Back in September 2013 the Food and Drug Administration (FDA) issued draft guidance on the Global Unique Device Identification Database (GUDID). GUDID is a publicly searchable database administered by the FDA that will serve as a reference catalogue for every device with an identifier. Under the UDI final rule, the labeller of each medical device labelled with a unique device identifier (UDI) must submit information concerning that device to the GUDID, unless subject to an exception or alternative.
Yes, it’s a US compliance guideline – but if you’re thinking you’re outside the US and it doesn’t apply to you, think again. If you’re a medical industry manufacturer and you’re exporting to the US, the guidelines apply to you, too.
You might also be surprised to see what qualifies as a device in GUDID. It isn’t just obvious items such as electronic equipment: it now drills all the way down to products such as catheters, syringes and swabs packs. They’re being absorbed into the guidelines in stages, with higher classes of devices introduced first. With this, there are official deadlines for meeting the compliance requirements, however there appears to be a move within the distributors of this type of material to request compliance well ahead of the official cut off dates.

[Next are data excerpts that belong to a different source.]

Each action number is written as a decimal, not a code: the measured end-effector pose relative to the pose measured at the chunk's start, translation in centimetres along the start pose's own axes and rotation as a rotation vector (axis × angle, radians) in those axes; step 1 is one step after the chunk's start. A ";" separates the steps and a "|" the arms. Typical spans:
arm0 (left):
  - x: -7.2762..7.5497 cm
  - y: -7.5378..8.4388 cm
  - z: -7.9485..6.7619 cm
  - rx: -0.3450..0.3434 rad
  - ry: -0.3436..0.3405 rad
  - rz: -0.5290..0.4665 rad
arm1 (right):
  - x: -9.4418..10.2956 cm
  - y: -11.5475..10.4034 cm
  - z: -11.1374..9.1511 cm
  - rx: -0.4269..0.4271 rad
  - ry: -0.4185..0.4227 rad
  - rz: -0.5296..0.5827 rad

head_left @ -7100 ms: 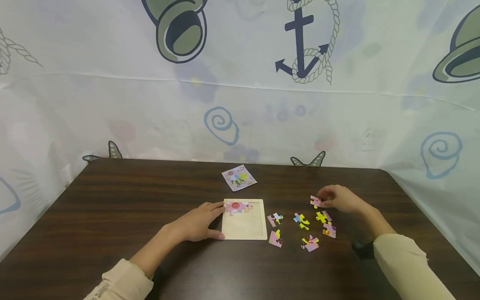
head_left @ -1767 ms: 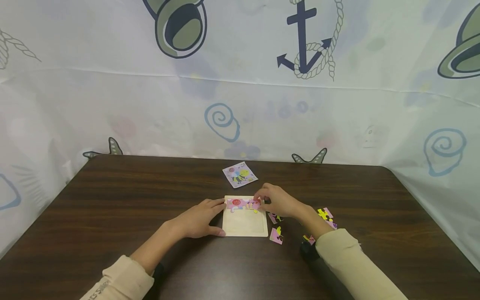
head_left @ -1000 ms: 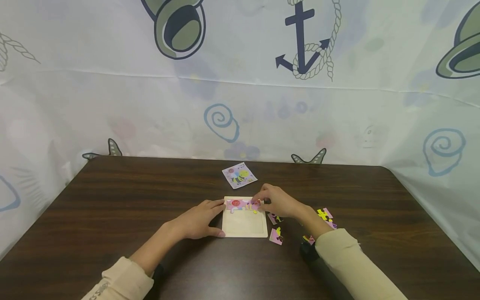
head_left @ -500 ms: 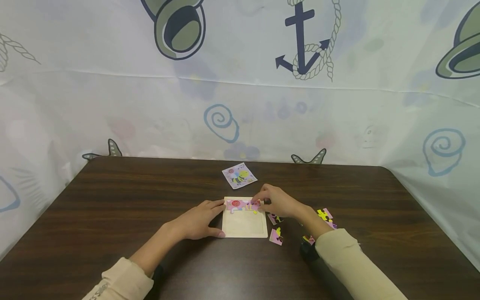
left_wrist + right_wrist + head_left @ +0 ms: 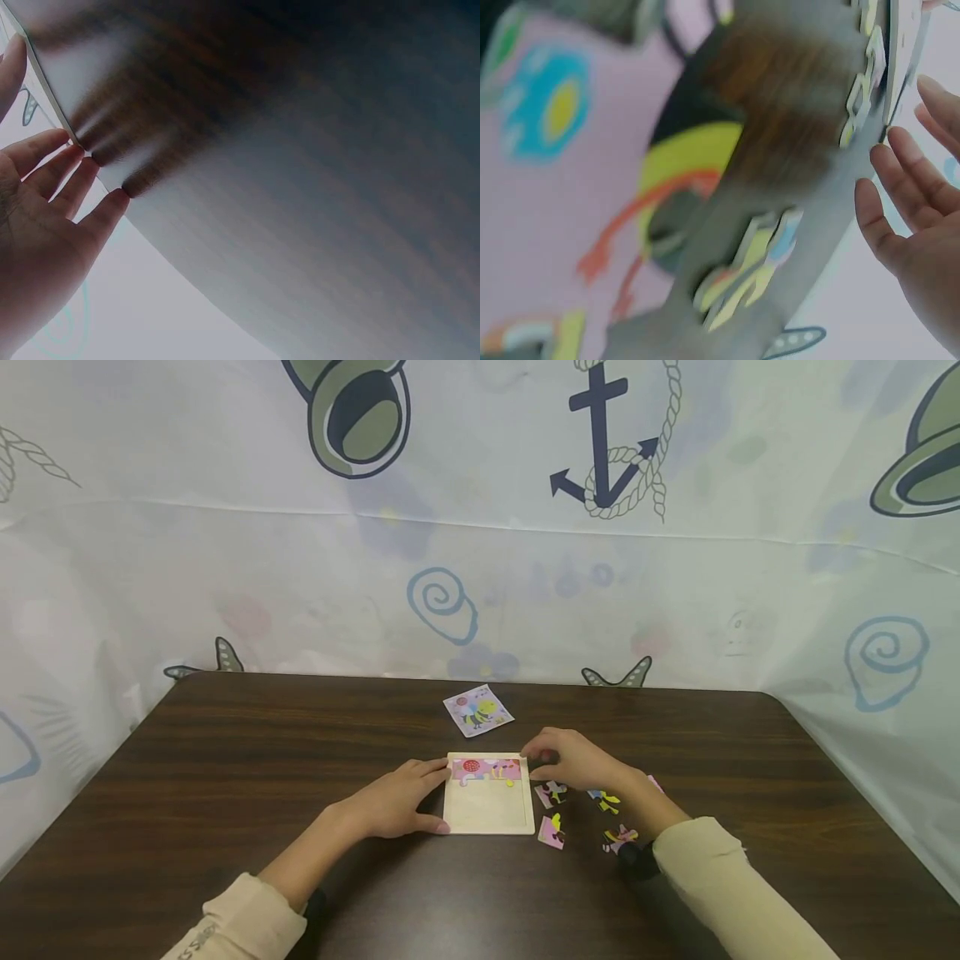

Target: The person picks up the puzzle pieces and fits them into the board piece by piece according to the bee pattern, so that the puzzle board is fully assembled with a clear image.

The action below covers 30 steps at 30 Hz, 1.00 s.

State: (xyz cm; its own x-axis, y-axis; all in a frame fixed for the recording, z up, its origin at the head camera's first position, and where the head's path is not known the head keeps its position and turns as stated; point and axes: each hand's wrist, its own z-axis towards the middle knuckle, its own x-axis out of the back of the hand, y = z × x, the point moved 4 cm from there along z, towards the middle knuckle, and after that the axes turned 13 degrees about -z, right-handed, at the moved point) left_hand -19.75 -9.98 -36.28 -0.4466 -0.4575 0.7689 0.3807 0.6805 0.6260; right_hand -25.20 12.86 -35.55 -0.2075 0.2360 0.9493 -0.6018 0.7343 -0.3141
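Note:
A pale wooden puzzle tray (image 5: pixel 487 812) lies on the table, its top row filled by pink jigsaw pieces (image 5: pixel 469 767), one with a red round shape. My left hand (image 5: pixel 393 802) rests at the tray's left edge, fingertips and thumb against it; the left wrist view shows those fingers (image 5: pixel 82 184) extended along the edge. By the tray's upper right corner is my right hand (image 5: pixel 579 762), holding nothing, its fingers (image 5: pixel 911 172) relaxed and slightly bent in the right wrist view. Loose pieces lie close to the tray: a pink-and-black one (image 5: pixel 550 793) and a pink-and-yellow one (image 5: pixel 551 833).
Farther right lie a blue-and-yellow piece (image 5: pixel 603 800) and a pink one (image 5: pixel 619 838); my right forearm covers others. Behind the tray is a square picture card (image 5: pixel 478 711) with a bee. A patterned cloth (image 5: pixel 337 593) hangs behind the dark wooden table (image 5: pixel 262 752).
My right hand brought a pink piece from the right to the tray's upper right corner, let it go there and drew back slightly right. My left hand stayed at the tray.

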 end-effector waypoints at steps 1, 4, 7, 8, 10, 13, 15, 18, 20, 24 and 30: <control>0.0 0.0 0.0 0.000 -0.001 0.000 | 0.1 0.2 -0.2 0.001 0.000 -0.001; -0.1 -0.1 0.1 -0.007 -0.003 0.011 | 0.5 0.6 -0.7 0.027 -0.001 -0.003; -0.1 -0.1 0.2 -0.015 -0.004 0.019 | 0.7 0.9 -1.3 0.049 -0.015 -0.004; -0.1 -0.2 0.2 -0.017 -0.004 0.023 | 0.8 1.0 -1.5 0.054 -0.024 -0.002; -0.1 -0.2 0.2 -0.017 -0.004 0.023 | 0.9 1.2 -1.9 0.060 -0.042 0.001; -0.1 -0.3 0.2 -0.015 -0.005 0.024 | 0.7 1.5 -2.5 0.046 -0.079 0.009; -0.1 -0.3 0.2 -0.014 -0.005 0.023 | 0.6 1.7 -2.8 0.035 -0.096 0.009; -0.1 -0.3 0.2 -0.013 -0.005 0.023 | 0.3 1.9 -3.0 0.014 -0.110 0.016; -0.1 -0.2 0.1 -0.017 -0.004 0.022 | 0.2 1.9 -3.1 0.007 -0.108 0.017; -0.2 -0.2 0.1 -0.023 -0.001 0.018 | -0.1 1.9 -3.2 0.020 -0.097 0.013; -0.2 -0.2 0.1 -0.022 -0.001 0.016 | -0.4 1.9 -3.4 0.052 -0.068 -0.010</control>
State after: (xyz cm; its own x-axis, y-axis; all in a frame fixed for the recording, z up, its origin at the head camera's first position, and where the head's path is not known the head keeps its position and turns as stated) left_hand -19.79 -9.90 -36.58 -0.4410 -0.4461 0.7788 0.4058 0.6749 0.6164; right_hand -23.64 16.30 -36.47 -0.2519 0.1841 0.9501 -0.6428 0.7020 -0.3065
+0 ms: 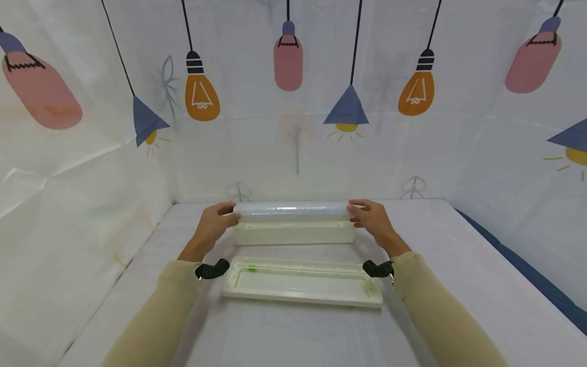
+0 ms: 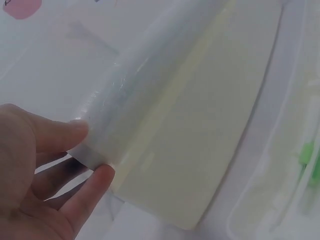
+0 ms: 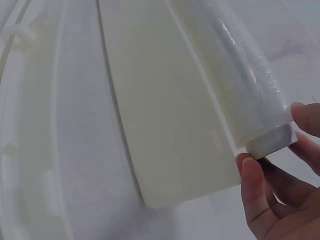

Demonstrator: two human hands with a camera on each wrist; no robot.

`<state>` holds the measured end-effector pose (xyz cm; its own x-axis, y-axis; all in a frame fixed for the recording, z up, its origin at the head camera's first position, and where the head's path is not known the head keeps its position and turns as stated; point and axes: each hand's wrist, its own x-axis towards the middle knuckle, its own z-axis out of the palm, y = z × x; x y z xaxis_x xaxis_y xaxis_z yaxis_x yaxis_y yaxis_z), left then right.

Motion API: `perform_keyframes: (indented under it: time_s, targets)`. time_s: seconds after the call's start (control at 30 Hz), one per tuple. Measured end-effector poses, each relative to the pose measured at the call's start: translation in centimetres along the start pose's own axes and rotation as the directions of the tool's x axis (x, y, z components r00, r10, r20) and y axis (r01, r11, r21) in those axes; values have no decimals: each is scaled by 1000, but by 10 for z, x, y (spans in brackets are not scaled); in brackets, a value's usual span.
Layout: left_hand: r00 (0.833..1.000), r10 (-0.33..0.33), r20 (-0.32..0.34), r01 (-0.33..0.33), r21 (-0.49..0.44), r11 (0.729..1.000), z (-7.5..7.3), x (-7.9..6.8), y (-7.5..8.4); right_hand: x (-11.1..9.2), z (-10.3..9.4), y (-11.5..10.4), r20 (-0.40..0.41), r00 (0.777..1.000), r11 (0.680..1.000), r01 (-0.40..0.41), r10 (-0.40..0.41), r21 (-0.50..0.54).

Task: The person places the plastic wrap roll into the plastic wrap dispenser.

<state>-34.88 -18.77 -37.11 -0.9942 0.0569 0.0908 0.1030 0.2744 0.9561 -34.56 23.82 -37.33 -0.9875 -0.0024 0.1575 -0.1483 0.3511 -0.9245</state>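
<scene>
A roll of cling film (image 1: pixel 293 210) lies level across the top of a long cream box (image 1: pixel 295 234). My left hand (image 1: pixel 214 224) grips the roll's left end between thumb and fingers. At the other end, my right hand (image 1: pixel 373 221) holds the roll the same way, its thumb and fingers around the cardboard core (image 3: pixel 272 142). The long front wall of the box faces me, and its inside is hidden beneath the film. Closer to me, a cream lid (image 1: pixel 302 288) lies with its inner side up, a small green slider (image 1: pixel 251 267) on its rail.
All of this rests on a white-covered table (image 1: pixel 298 336). A white sheet (image 1: pixel 293 153) printed with lamps and bulbs hangs behind and along the sides. A dark blue strip (image 1: pixel 518 260) shows past the right table edge. Black bands with camera mounts (image 1: pixel 212 269) sit on both wrists.
</scene>
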Motion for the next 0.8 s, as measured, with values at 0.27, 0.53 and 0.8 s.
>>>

If GUDID guidelines do apply to you, it’s important not only to know which categories are relevant to your case but to have plans in place to ensure compliance. Here at Zebra, we’re very well placed to help you develop and implement those plans. We have long years of experience in product identification technology, and the expertise and innovation we bring to our solutions make what could be a major undertaking much more straightforward.
For instance, the Link-OS software we use in our reliable and high-quality printers means they can be programmed and monitored to log the fact that an individual barcode has been printed, providing a level of verification to the process that goes beyond what GUDID stipulates.
The bigger picture
The capacity to validate in this way does more than merely tick US federal government boxes. The implications are much broader, because it also introduces additional layers of traceability not just to medical device production but to manufacturing as a whole. With individual products identified, and the issued barcodes logged on the printers that produced them, recall initiatives can be put in place quickly and effectively so corrective actions can be implemented if product problems are identified up or down the supply chain.
It’s about continuous improvement as much as about spotting and solving problems. In factories of the future, there will be a need for greater collaboration between partners at all points in the value chain, and consequently there will need to be much greater ability for manufacturers to interrogate processes. By making this possible there will be scope for better decision making and best-practice approaches in terms of managing items at component or finished goods levels as they make their way through the manufacturing journey.
GUDID may be a requirement for people exporting to the US in one specific market sector – but the implications of a technological solution to that requirement are far broader, and so too are the potential benefits.
Update June 2014:
The first phase of the Global Unique Device Identification Database (GUDID): Guidance for Industry is now available. The first phase includes updates to sections on establishing and using a GUDID account, managing account changes, Global Medical Device Nomenclature (GMDN), and GUDID submissions and part 11 requirements.
This guidance identifies several sections that will be finalised in the second phase, which is expected in the coming months. Until these sections are finalised, users may refer to the Global Unique Device Identification Database (GUDID) Draft Guidance (dated September 24, 2013).